(Dataset excerpts begins)

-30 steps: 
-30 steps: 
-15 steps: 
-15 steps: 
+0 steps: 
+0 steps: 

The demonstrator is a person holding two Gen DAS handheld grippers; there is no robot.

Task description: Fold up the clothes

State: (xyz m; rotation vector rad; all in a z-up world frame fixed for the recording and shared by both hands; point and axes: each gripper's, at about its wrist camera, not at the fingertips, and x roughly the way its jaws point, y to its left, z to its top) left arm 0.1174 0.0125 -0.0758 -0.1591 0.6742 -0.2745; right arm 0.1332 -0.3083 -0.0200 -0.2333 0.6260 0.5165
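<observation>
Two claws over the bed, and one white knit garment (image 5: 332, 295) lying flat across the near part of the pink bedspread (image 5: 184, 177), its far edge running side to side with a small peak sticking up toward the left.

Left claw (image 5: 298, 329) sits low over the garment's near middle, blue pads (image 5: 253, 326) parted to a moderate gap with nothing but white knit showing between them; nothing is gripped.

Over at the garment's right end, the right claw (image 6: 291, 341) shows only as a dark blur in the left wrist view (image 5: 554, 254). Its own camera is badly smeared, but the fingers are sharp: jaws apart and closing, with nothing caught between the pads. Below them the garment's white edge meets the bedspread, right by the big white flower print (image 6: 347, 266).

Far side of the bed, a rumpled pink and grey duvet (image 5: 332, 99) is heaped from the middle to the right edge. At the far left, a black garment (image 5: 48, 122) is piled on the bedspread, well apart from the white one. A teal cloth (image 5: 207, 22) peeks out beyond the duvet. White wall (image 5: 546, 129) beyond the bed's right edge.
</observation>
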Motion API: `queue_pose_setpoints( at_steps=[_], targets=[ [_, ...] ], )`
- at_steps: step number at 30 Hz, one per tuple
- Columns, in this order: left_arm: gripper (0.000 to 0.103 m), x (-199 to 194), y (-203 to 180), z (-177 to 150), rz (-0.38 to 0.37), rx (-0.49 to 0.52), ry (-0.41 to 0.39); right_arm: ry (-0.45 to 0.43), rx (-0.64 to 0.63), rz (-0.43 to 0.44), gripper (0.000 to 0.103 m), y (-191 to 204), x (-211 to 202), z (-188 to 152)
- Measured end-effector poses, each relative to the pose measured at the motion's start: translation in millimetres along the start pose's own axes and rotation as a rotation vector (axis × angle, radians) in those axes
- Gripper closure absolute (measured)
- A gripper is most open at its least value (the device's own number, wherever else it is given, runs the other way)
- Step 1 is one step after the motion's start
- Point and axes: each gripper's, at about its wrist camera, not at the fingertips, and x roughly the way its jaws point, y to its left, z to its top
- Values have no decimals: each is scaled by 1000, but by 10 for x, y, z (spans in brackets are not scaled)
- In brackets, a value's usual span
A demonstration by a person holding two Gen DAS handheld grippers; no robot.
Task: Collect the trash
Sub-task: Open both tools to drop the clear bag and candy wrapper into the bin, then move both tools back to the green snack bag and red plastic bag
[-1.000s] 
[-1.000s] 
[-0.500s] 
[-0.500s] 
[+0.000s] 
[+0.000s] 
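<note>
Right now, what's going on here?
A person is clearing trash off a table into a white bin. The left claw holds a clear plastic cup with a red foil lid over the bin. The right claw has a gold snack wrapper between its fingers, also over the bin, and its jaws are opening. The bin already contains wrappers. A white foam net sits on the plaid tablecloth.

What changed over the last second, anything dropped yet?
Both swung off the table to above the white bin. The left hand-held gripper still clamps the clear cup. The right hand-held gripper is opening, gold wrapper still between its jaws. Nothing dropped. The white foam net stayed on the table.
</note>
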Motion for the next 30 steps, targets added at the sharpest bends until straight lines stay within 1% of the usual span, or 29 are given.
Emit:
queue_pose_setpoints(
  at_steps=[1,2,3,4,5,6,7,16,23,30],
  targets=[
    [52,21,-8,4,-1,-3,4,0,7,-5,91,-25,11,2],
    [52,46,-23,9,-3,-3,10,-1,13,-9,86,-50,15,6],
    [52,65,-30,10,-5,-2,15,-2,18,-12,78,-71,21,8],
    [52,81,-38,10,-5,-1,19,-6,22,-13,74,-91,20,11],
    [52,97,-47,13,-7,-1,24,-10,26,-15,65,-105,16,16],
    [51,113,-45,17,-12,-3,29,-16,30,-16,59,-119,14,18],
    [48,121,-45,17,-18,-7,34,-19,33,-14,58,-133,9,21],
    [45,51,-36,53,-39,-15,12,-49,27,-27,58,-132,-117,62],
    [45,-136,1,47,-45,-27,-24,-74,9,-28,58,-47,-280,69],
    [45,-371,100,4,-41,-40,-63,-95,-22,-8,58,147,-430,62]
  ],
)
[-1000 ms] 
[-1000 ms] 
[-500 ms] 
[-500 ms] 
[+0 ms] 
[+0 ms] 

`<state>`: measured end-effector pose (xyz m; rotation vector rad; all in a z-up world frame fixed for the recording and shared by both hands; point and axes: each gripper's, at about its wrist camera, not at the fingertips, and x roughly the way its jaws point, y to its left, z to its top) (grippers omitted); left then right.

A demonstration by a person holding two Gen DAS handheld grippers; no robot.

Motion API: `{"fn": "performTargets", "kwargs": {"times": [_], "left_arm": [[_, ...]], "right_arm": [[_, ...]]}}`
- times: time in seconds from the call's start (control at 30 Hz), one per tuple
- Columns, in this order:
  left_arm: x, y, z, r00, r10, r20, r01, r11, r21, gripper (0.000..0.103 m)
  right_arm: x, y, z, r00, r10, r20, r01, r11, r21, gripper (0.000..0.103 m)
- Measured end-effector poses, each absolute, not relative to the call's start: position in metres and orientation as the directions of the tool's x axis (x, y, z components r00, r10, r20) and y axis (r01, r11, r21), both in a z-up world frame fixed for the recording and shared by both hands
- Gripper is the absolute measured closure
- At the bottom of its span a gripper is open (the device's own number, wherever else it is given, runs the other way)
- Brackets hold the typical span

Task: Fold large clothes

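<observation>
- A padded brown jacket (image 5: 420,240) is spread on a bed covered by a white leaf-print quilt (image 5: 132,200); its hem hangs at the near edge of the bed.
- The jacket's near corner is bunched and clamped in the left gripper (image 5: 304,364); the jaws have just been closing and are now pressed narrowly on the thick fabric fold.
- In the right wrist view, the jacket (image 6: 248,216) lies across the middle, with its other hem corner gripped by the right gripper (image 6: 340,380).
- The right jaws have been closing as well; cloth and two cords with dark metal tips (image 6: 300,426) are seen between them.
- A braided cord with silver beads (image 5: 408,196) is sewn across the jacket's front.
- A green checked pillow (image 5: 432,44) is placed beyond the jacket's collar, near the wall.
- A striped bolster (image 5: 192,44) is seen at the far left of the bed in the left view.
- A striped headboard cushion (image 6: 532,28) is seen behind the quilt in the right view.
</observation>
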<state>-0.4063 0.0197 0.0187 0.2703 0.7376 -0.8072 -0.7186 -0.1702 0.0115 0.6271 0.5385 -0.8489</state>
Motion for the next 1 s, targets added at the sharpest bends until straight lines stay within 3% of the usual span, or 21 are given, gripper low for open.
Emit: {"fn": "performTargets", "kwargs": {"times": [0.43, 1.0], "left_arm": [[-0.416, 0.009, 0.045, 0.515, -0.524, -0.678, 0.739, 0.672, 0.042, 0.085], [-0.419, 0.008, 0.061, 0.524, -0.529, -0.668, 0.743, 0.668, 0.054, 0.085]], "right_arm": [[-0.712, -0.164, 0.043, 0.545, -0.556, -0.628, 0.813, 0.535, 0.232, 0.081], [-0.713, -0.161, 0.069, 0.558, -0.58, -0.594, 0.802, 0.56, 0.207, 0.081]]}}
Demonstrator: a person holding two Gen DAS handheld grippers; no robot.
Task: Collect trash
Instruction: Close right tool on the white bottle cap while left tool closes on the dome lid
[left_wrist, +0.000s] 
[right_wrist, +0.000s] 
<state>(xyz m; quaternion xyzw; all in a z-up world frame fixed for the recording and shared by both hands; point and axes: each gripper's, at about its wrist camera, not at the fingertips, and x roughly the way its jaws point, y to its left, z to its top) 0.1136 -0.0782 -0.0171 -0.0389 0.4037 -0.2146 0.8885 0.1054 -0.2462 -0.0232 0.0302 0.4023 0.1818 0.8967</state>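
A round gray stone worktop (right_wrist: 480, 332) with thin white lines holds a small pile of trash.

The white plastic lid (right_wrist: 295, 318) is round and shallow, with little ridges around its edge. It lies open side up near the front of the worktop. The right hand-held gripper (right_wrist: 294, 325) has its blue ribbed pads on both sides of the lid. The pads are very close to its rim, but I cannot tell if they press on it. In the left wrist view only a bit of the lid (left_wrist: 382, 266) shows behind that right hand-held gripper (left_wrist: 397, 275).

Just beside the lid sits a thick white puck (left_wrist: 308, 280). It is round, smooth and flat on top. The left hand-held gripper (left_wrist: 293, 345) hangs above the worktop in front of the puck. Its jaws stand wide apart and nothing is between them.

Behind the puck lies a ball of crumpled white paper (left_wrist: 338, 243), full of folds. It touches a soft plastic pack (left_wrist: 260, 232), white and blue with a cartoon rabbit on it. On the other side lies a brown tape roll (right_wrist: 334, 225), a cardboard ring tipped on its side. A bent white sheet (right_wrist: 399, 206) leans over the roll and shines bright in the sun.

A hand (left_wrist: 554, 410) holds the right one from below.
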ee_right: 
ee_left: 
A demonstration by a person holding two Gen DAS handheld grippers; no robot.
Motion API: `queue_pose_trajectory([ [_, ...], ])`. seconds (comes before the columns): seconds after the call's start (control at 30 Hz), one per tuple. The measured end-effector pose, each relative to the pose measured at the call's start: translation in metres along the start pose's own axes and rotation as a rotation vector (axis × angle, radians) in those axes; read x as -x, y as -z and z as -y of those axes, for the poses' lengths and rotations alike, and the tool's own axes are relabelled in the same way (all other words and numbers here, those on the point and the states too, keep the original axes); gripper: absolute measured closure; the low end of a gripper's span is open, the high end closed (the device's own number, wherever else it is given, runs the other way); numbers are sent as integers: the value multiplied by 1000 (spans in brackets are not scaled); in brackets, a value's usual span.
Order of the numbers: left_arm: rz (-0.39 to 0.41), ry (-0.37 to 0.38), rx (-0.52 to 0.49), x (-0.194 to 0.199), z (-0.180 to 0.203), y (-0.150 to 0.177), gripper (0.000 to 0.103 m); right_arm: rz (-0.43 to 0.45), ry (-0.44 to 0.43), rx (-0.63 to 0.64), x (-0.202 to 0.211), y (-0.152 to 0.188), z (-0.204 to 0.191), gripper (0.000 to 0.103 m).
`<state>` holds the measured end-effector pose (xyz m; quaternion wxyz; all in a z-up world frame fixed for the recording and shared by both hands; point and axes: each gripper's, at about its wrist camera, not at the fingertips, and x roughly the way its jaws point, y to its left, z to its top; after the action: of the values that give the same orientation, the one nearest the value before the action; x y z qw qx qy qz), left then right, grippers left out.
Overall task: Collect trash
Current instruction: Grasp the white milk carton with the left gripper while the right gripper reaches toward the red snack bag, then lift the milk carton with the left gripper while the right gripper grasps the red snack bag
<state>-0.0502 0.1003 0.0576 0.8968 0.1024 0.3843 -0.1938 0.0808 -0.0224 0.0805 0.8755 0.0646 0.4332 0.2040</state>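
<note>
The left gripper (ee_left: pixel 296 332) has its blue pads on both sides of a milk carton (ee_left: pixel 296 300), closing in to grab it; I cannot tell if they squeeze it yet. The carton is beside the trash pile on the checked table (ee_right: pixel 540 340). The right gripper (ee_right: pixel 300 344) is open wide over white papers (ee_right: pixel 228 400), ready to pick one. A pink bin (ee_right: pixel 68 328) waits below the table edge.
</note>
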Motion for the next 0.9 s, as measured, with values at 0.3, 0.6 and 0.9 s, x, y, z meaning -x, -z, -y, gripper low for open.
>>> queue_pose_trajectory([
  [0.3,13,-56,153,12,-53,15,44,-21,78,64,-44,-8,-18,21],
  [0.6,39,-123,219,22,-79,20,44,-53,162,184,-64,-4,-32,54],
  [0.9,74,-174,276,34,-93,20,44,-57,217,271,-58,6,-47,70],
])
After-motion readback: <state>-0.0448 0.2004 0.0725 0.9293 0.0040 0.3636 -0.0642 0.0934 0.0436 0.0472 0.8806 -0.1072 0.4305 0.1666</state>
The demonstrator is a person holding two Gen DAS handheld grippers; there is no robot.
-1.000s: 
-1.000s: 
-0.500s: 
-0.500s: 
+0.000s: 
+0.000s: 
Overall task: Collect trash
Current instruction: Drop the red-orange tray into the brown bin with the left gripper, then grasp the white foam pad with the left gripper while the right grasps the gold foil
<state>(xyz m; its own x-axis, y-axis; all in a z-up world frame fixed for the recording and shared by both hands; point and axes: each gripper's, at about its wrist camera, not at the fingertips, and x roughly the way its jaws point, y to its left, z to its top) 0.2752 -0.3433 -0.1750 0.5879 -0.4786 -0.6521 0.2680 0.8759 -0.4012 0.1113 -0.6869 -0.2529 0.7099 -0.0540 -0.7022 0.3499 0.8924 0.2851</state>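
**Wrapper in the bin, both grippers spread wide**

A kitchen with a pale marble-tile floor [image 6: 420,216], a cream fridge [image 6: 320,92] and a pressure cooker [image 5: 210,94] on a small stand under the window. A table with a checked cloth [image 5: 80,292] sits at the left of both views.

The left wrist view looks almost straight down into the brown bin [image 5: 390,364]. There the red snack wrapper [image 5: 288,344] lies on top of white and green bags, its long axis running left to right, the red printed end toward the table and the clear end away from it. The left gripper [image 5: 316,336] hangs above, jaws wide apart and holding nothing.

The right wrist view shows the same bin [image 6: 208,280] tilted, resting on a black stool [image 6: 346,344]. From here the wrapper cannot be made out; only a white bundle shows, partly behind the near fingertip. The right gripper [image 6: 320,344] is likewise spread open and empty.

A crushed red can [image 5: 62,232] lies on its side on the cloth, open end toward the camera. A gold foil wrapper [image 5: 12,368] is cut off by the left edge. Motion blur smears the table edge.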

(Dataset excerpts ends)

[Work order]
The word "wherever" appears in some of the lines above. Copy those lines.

[Written answer]
- A gripper is most open at its least value (the device's own number, wherever else it is given, runs the other way)
- At the bottom of its span a gripper is open (the device's own number, wherever else it is given, runs the other way)
Motion API: `queue_pose_trajectory([ [_, ...], ])`. seconds (comes before the columns): seconds after the call's start (control at 30 Hz), one per tuple. The measured end-effector pose, each relative to the pose measured at the call's start: translation in metres along the start pose's own axes and rotation as a rotation vector (axis × angle, radians) in those axes; read x as -x, y as -z and z as -y of those axes, for the poses' lengths and rotations alike, and the tool's own axes are relabelled in the same way (all other words and numbers here, those on the point and the states too, keep the original axes); gripper: absolute measured closure; the low end of a gripper's span is open, the high end closed (the device's own number, wherever else it is given, runs the other way); numbers are sent as integers: the value multiplied by 1000 (spans in brackets are not scaled); in brackets, a value's usual span.

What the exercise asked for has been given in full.